Exercise directions:
Everything in the data below is to be reproduced without any deviation.

Dataset extract:
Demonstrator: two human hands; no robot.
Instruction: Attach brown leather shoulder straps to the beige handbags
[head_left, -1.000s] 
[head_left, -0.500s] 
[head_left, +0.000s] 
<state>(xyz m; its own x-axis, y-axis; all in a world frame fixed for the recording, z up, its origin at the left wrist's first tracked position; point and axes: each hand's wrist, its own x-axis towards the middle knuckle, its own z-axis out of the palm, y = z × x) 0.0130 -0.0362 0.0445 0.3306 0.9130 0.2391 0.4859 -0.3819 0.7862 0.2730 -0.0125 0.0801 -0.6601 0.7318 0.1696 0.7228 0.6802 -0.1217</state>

Output of the task:
Demonstrator: two human hands; no robot.
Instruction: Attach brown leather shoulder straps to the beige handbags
[head_left, -1.000s] 
[head_left, -0.500s] 
[head_left, +0.000s] 
<state>(xyz m; its own x-axis, y-axis; all in a world frame fixed for the recording, z up, its origin at the left wrist's first tracked position; point and axes: each hand's wrist, its own x-axis towards the middle knuckle, its own z-axis out of the palm, y = z × x) 0.0130 -0.0362 0.0445 0.3306 0.9130 0.2391 0.4859 -0.3819 0.7862 0.2730 -0.0125 0.0801 -0.6601 0.7318 0.1696 0.7228 0.6802 -0.1217</state>

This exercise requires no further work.